The alley between Hall Place NW and Tunlaw Road NW in Glover Park is hardly an alley anymore. It’s narrow and choked with weeds, and bamboo makes it impassable sans machete. Jersey barriers block one entrance, and a retaining wall holding up one side of the alley appears to be crumbling.
Hall Place resident Tim Robinson obtained permits to park in a spot behind his house last summer. So he called the District Department of Transportation (DDOT) to have the Jersey barriers at the front of the alley removed. But soon after they’d been taken away, Tunlaw Road property owner Ron Bitondo had them put back, citing the instability of the retaining wall. (The alley sits 8 feet above the edge of Bitondo’s property.)
Robinson says DDOT officials told him they’d hire an engineering firm to analyze the alley and come up with some proposals for fixing it, but a short while later, another DDOT official—Robinson doesn’t remember exactly who—said nothing was going to happen with the alley because of a “political issue with your neighbor.”
Bitondo co-chaired D.C. Council Chairman Linda Cropp’s mayoral campaign. Says Robinson, “Linda Cropp is in his pocket.”
In the fall, Bitondo submitted an application to close the alley to the city surveyor, complete with a petition with neighbors’ signatures and a $1,870 fee. His petition has wound up as a bill before the D.C. Council to have the alley closed—typical alley-closing procedure.
And now rages a fight that’s seen neighbors taking sides—one side of the alley against the other. The Tunlaw folks who live down below the alley support closure; Hall Placers want it left alone for a variety of reasons, the chief one being that a closed alley reverts to private ownership; they’d be responsible for long-neglected pieces of land and would have to pay taxes on it, too.

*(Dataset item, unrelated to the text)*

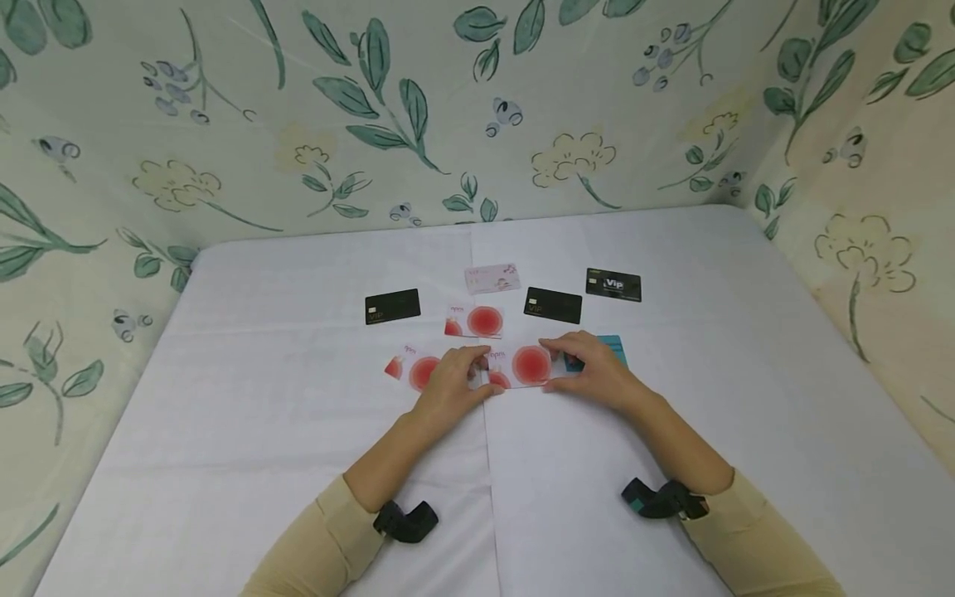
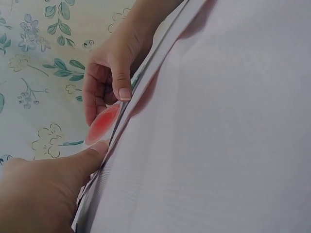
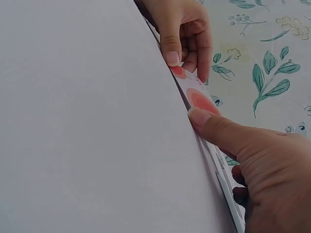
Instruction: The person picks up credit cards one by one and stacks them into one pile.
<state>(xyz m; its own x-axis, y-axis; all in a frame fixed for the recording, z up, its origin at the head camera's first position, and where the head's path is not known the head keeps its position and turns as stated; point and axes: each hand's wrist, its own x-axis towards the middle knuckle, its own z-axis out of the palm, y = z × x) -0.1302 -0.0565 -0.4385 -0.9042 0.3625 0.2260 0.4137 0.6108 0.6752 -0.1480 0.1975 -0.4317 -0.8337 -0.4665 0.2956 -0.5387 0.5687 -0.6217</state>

At an Oct. 10 D.C. Council hearing on the alley, Robinson forced Cropp to acknowledge that she had a more-than-typical relationship with Bitondo. But Cropp denied that his financial support of her campaign had anything to do with the alley legislation.
A city employee testified at the hearing that the rules had been followed, and Bitondo denies any impropriety. “It’s taking the normal process across the board,” he says.
Posted by Arthur Delaney on Tuesday, Oct. 10, at 8:30 p.m.